Империя Раздолья. Огненное сердце
Шрифт:
– Это допрос?
– Сужаю круг конкурентов, - в его голосе появилась ирония.
– Спи, малышка.Воевода склонился надо мной, и я замерла. От него веяло теплом и чем-то вкусным. Он осторожно коснулся тёплыми губами щеки, провёл рукой по волосам и ушёл.
В доме стало совсем тихо. В ногах посапывал белоснежный кот. А я прокручивала в голове весь этот разговор, постепенно успокаивая панику. Пришлось честно признаться самой себе, что воевода мне нравился и очень давно. Впрочем, как и многим.
Это пугало! Потому что я себе пообещала никогда и ни с кем не встречаться, и мне совсем не хотелось повторить
– не улыбалось ещё больше . Тоже мне, удача... Как это вообще может быть приятным?
***
Проснулась я ночью, по вполне естественной необходимости. Никаких воздыхателей у постели я больше не обнаружила, даже кот куда-то ушёл. С другой стороны , это давало свободу перемещения, о которой мне так мечталось. О том, чем кончилась в прошлый раз такая свобода, я старалась не думать. На кресле рядом с кроватью висело нечто вроде платья. Кажется, это для меня. Я подтянула платье к себе, удивившись относительной лёгкости собственных движений. Надеть его оказалось не так просто, несмотря на простой покрой. Пришлось сначала запихнуть многострадальную левую руку в рукав, а затем натянуть на себя всё остальное.
Дело оставалось за малым - выйти во двор за дом и пройти несколько шагов к покосившемуся резному домику. Шаг, второй... Воодушевившись, я ускорила темп. До двери оставалась пара шагов, как меня до глубины души потряс вопль из-под моих ног :
– Мааааау!
В абсолютной темноте сверкнули два голубых огонька, и я с энтузиазмом поддержала вой! На крики выхромал заспанный Беорн, зажёг лучину и, увидев нас с котом, раздражённо сплюнул и так шарахнул посохом по полу, что мы разом заткнулись.
– Чего орёшь, девка?
Я воззрилась на кота, кот обиженно отвернулся, пряча от греха подальше свой облезший хвост. Пауза затягивалась.
– Мастер Беорн, я это... На улицу бы мне. За дом...
– Ну так ступай! Чего орать-то посередь ночи...
Старейшина что-то ещё проворчал и вернулся к себе, оставив лучину дотлевать в моей комнате.
А мы с котом наперегонки выскочили из дома.
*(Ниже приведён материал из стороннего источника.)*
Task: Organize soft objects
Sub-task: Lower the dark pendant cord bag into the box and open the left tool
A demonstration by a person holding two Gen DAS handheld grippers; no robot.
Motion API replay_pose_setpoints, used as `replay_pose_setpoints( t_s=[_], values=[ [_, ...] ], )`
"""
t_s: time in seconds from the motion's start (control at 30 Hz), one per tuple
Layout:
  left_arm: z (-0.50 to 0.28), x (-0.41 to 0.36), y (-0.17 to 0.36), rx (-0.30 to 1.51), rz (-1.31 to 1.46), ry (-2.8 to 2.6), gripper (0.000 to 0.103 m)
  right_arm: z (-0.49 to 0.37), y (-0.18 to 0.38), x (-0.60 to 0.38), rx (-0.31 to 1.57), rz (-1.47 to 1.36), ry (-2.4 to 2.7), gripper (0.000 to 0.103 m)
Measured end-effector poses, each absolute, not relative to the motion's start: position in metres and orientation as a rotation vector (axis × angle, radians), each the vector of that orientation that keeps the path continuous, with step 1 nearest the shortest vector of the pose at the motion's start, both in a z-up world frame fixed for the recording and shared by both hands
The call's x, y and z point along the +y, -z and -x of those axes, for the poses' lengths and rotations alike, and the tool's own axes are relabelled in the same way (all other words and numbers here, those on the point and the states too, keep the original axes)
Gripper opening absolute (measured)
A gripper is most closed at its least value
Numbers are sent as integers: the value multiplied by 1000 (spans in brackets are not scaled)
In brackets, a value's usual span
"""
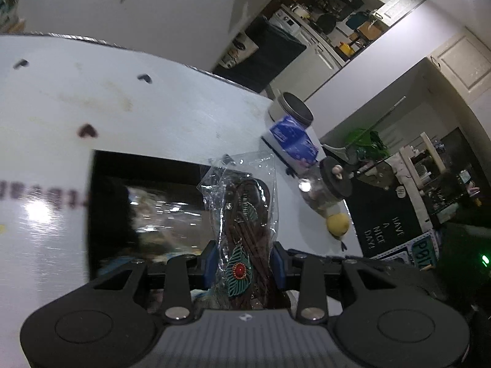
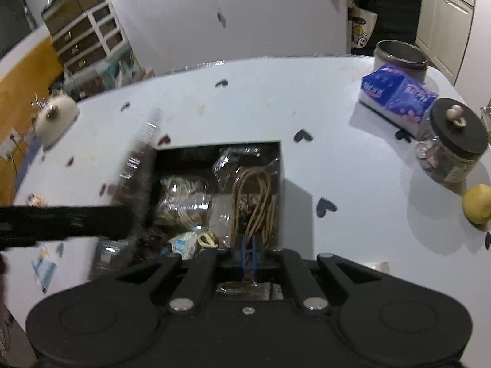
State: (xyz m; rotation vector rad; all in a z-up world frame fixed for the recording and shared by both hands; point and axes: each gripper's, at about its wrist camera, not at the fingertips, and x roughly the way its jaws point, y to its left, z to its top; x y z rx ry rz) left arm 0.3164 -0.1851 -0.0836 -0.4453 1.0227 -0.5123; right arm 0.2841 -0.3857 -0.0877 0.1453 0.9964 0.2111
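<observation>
My left gripper (image 1: 244,259) is shut on a clear plastic packet of brown cords with a teal feather charm (image 1: 242,211), held above a black box (image 1: 147,214) set on the white table (image 1: 168,116). My right gripper (image 2: 249,253) is shut on another clear packet of tan cords (image 2: 251,193), which hangs over the right part of the black box (image 2: 214,150). The box holds several more plastic-wrapped packets (image 2: 181,196). The left gripper with its blurred packet (image 2: 135,165) crosses the left side of the right wrist view.
A blue tissue pack (image 2: 399,95), a grey tin (image 2: 399,55), a glass jar with a black lid (image 2: 454,144) and a yellow lemon (image 2: 478,204) stand at the table's right. A white round object (image 2: 56,116) sits at the left edge. Dark heart stickers dot the table.
</observation>
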Motion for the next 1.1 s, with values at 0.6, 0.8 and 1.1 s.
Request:
replay_pose_setpoints(
  t_s=[0.6, 0.8, 1.1],
  values=[
    [-350, -222, 129, 1091, 510, 406, 65, -261, 75, -425, 954, -278, -252, 5],
    [-346, -218, 97, 971, 388, 447, 39, -269, 82, -404, 983, -231, -287, 6],
    [-383, -250, 120, 1064, 253, 523, 17, -287, 103, -365, 1042, -12, -291, 6]
  ],
)
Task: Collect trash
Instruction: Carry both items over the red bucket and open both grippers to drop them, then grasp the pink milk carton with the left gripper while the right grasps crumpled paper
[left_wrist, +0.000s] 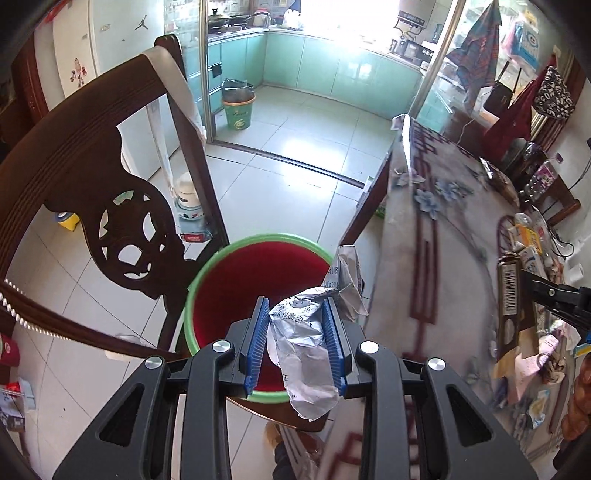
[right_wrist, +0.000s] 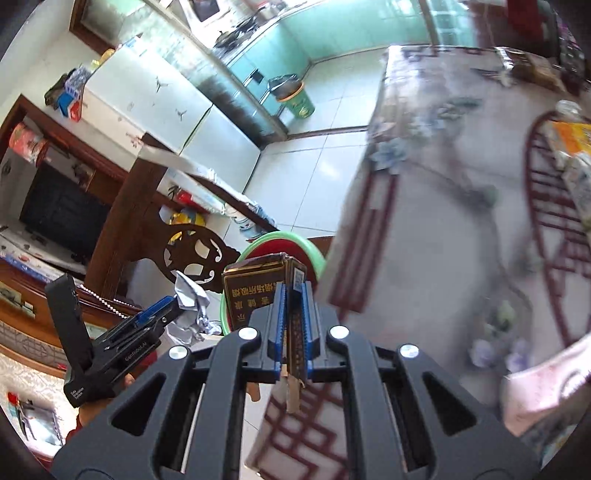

Я постояла на крыльце. Пахло прохладой, млачевником и сеном. Совершенная, абсолютно круглая луна освещала дома и улочку. Я с упоением набрала густого летнего воздуха в грудь. И всё же жизнь восхитительно хороша! Особенно без боли. С тех пор, как я проснулась, я ни разу не почувствовала её в полной мере, а на остатки старалась не обращать внимания. Кот забрался на перила крыльца и гипнотизировал водную гладь реки. Отсюда был виден и мост в Заречье, и общинные пастбища и несколько одиноких домиков. Я осторожно погладила белого пушистика. Большой зверюга! Сначала он выражал некоторое недовольство, но потом расслабился и уже сам перебрался на руки, требуя продолжения. Только сейчас я обратила внимание на то, что его шерсть влажная, а сам он выглядит больным.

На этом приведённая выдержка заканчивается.